Instead of diagrams of arcs and nodes, they believe a matrix representation helps show complexity (vertical axis: using; horizontal axis used - or maybe vice versa - with dots at that location), called a "Design Structure Matrix" (DSM).

The key sections seem to be:

  3.6-7 [p.34-42] about DSMs
  5.1 [p.67-83] about complexity by the "MacCormack approach" [pasted below, from p. 70]
[5.1.2.1] Capture a network representation of a software product's source-code using dependency extraction tools

[5.1.2.2] Find all the indirect paths between files in the network by computing the graph's transitive closure

[5.1.2.3] Assign two visibility scores to each file that represent its reachability from other files or ability to reach other files in the network. [Visibility Fan In, Visibility Fan Out]
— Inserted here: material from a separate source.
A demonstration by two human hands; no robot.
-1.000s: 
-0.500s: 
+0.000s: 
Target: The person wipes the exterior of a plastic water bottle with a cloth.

[5.1.3] Use these two visibility scores to classify each file as one of four types: peripheral, utility, control, or core.

They also have "network density" and "propagation cost" measures [p.76]

---

Aside: A PhD thesis takes some time to read before commenting. I wish there was a way to facilitate discussion of the submission, in addition to the title-based opinion and experience that we have now. The patient_hackernews experiment (https://old.reddit.com/r/patient_hackernews/) didn't seem to work out.

Perhaps just a re-submission (or a bump?) labelled "for readers only" 24 hours later?


In my experience this problem arises from a lack of consideration of two related things, and not doing a third thing:

1. Not considering how inevitable development issues and bugs will affect the entire system. That is, if a bug gets introduced here, how bad will the systemic effects be, and how do we prevent it? A severe case is if you start writing bad data from one component that then needs to be manually backfilled or reverted (especially if this then generates yet more bad data further down the line).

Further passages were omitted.